TASK OBJECTIVE:
Transcribe exactly the portion of the listing below that runs from the line containing "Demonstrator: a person" through its last line.

INFORMATION SUPPLIED:
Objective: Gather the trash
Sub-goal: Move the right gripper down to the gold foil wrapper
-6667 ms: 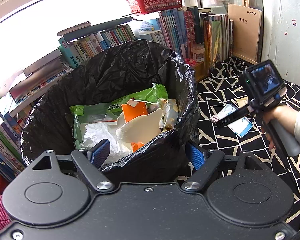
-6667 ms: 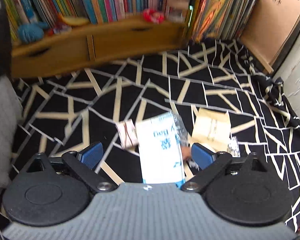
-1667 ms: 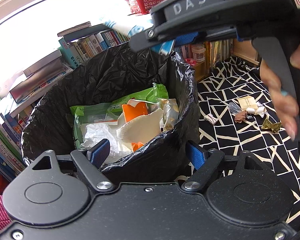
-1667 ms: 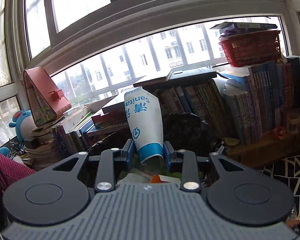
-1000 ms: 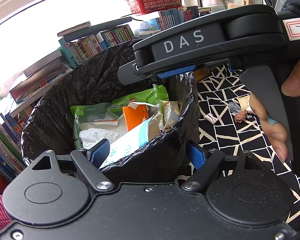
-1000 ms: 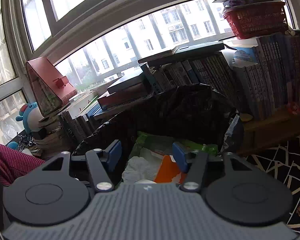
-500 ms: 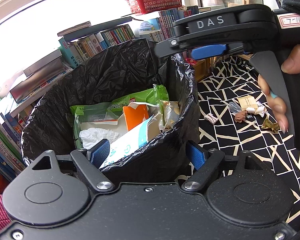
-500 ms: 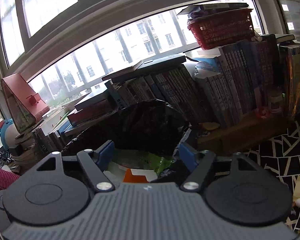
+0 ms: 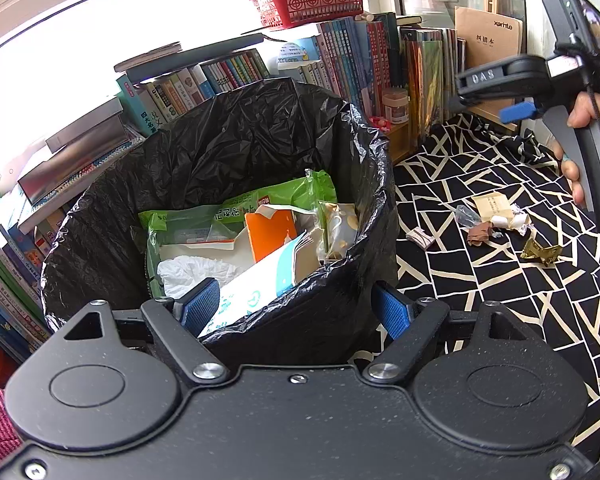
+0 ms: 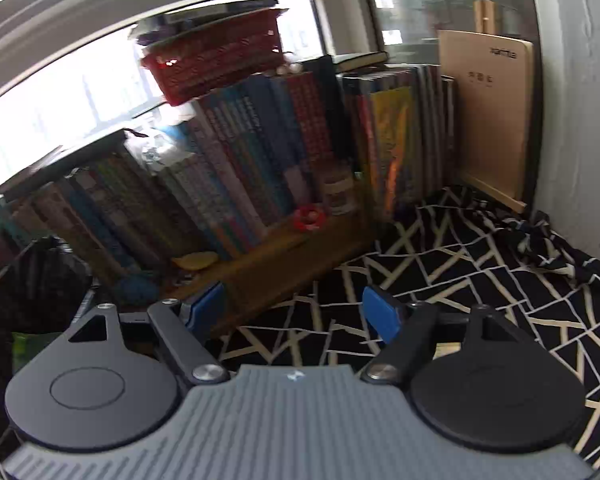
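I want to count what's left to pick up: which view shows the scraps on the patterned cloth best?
The left wrist view: the scraps lie in plain sight on the cloth, right of the bin, sharp enough to tell apart. The right wrist view is blurred and shows only cloth, books and the bin's dark edge, no scraps.

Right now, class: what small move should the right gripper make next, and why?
Probably lower the right gripper, jaws just opened and empty, toward the wrappers lying on the patterned cloth; the bin already holds the blue-and-white pack.
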`<state>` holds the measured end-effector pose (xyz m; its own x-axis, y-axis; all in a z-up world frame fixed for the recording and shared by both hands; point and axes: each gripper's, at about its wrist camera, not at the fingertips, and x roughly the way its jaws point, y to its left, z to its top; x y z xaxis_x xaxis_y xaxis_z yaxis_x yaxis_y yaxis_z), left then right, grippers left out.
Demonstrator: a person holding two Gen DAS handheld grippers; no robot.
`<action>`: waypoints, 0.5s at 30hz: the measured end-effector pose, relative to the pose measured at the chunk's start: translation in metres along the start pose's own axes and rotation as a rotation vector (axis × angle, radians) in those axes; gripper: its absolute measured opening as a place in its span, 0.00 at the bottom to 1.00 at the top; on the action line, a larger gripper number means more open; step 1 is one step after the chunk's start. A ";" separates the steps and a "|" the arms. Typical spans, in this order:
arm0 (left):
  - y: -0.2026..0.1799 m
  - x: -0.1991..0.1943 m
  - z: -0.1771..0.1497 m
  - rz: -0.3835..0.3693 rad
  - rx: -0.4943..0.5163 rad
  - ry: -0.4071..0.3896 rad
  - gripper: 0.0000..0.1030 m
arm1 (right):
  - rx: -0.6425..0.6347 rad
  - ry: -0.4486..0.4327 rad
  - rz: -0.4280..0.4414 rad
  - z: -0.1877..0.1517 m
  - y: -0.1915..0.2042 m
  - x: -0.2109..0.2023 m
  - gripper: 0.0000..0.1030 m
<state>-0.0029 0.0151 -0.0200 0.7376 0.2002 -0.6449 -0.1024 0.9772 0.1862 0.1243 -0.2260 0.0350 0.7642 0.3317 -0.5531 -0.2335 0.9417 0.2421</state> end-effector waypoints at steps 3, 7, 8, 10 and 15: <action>0.000 0.000 0.000 -0.002 -0.001 0.000 0.78 | 0.043 0.058 -0.128 -0.002 -0.021 0.013 0.84; 0.000 -0.002 0.000 -0.003 -0.002 0.000 0.78 | 0.165 0.226 -0.261 -0.017 -0.055 0.037 0.84; 0.000 -0.002 0.001 -0.004 -0.002 0.000 0.78 | 0.187 0.261 -0.290 -0.022 -0.063 0.042 0.84; 0.000 -0.002 0.002 -0.006 -0.004 0.001 0.78 | 0.231 0.335 -0.353 -0.035 -0.078 0.051 0.84; 0.000 -0.003 0.002 -0.007 -0.004 0.001 0.78 | 0.474 0.462 -0.441 -0.073 -0.118 0.060 0.86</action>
<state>-0.0037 0.0141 -0.0169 0.7379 0.1930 -0.6468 -0.0997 0.9789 0.1783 0.1537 -0.3133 -0.0843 0.3756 0.0211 -0.9265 0.3926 0.9020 0.1797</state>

RESPONSE AREA:
Demonstrator: a person holding two Gen DAS handheld grippers; no robot.
`<action>`: waypoints, 0.5s at 30hz: the measured end-effector pose, relative to the pose measured at the chunk's start: translation in metres along the start pose's own axes and rotation as a rotation vector (axis × angle, radians) in those axes; gripper: its absolute measured opening as a place in its span, 0.00 at the bottom to 1.00 at the top; on the action line, a larger gripper number means more open; step 1 is one step after the chunk's start. A ";" separates the steps and a "|" the arms. Typical spans, in this order:
arm0 (left):
  - y: -0.2026..0.1799 m
  - x: -0.1991..0.1943 m
  - z: -0.1771..0.1497 m
  - rz: -0.3835..0.3693 rad
  - rx: -0.4943..0.5163 rad
  - ry: -0.4071..0.3896 rad
  - gripper: 0.0000..0.1030 m
arm1 (right):
  - rx: -0.6425..0.6347 rad
  - ry: -0.4486..0.4327 rad
  - rz: -0.4280..0.4414 rad
  - z: -0.1877..0.1517 m
  - y: -0.1915..0.2042 m
  - x: -0.2109..0.2023 m
  - gripper: 0.0000..0.1030 m
<state>-0.0029 0.0151 -0.0200 0.7376 0.2002 -0.6449 -0.1024 0.9772 0.1862 0.1243 -0.2260 0.0350 0.7642 0.3317 -0.5531 -0.2335 0.9417 0.2421</state> end-effector waypoints at steps 3, 7, 8, 10 and 15: <action>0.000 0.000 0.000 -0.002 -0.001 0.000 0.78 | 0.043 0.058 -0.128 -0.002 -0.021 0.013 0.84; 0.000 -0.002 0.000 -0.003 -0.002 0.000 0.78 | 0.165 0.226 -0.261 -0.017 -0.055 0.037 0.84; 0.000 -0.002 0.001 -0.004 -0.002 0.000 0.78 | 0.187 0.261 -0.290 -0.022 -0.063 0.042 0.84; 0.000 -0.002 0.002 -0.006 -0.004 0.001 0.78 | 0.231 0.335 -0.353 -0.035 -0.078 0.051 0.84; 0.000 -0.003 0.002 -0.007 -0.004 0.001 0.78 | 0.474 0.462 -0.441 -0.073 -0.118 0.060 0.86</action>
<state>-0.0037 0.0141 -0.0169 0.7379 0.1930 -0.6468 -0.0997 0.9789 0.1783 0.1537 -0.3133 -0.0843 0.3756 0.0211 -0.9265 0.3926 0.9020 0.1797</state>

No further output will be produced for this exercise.